# TASK BRIEF:
Which lines of the data hold the word "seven"? Copy all of them.

Records drawn from a dataset
╭──
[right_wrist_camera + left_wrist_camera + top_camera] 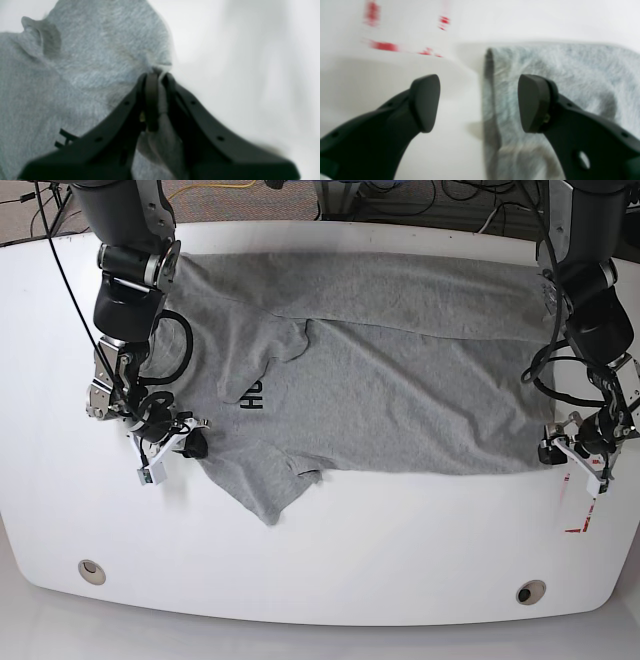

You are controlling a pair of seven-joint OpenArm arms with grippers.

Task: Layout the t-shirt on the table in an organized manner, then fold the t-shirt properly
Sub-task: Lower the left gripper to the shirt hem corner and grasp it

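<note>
The heather-grey t-shirt (400, 370) lies spread across the white table (400, 560), with dark lettering (253, 393) near the collar on the left and a sleeve (270, 495) pointing to the front. My right gripper (196, 446) is shut on the shirt's edge by the collar. The right wrist view shows grey cloth (87, 75) pinched between the closed fingers (157, 76). My left gripper (556, 448) is at the shirt's front right corner. In the left wrist view it (478, 102) is open, with the shirt's edge (492, 100) between the fingers, low over the table.
Red tape marks (578, 515) lie just in front of my left gripper and show blurred in the left wrist view (385, 46). Two round grommets (91, 571) (530, 591) sit near the front edge. Cables and chair bases lie beyond the far edge.
</note>
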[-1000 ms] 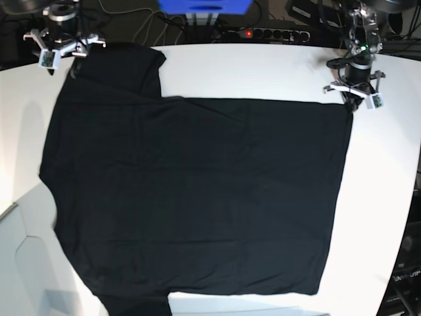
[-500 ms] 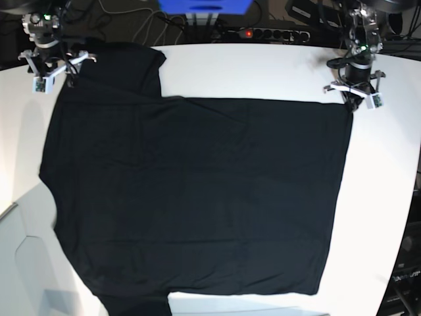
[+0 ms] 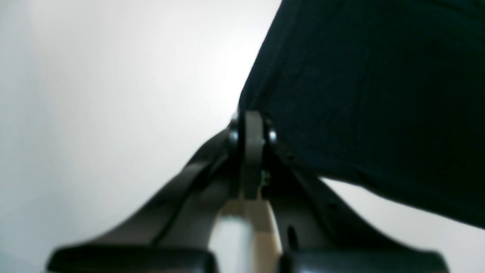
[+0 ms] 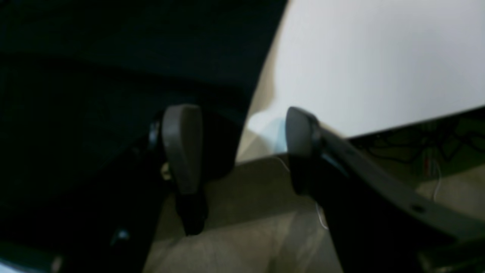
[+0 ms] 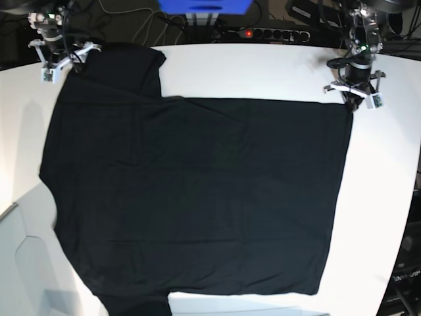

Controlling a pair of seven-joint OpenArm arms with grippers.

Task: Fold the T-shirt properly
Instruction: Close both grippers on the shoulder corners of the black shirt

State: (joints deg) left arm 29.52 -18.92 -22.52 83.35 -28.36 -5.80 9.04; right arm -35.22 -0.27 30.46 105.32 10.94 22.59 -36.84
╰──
# ANSWER FOR THE TASK:
You are controlling a pair of seven-joint OpenArm arms with grippers.
Controlling a pair of seven-joint OpenArm arms with grippers.

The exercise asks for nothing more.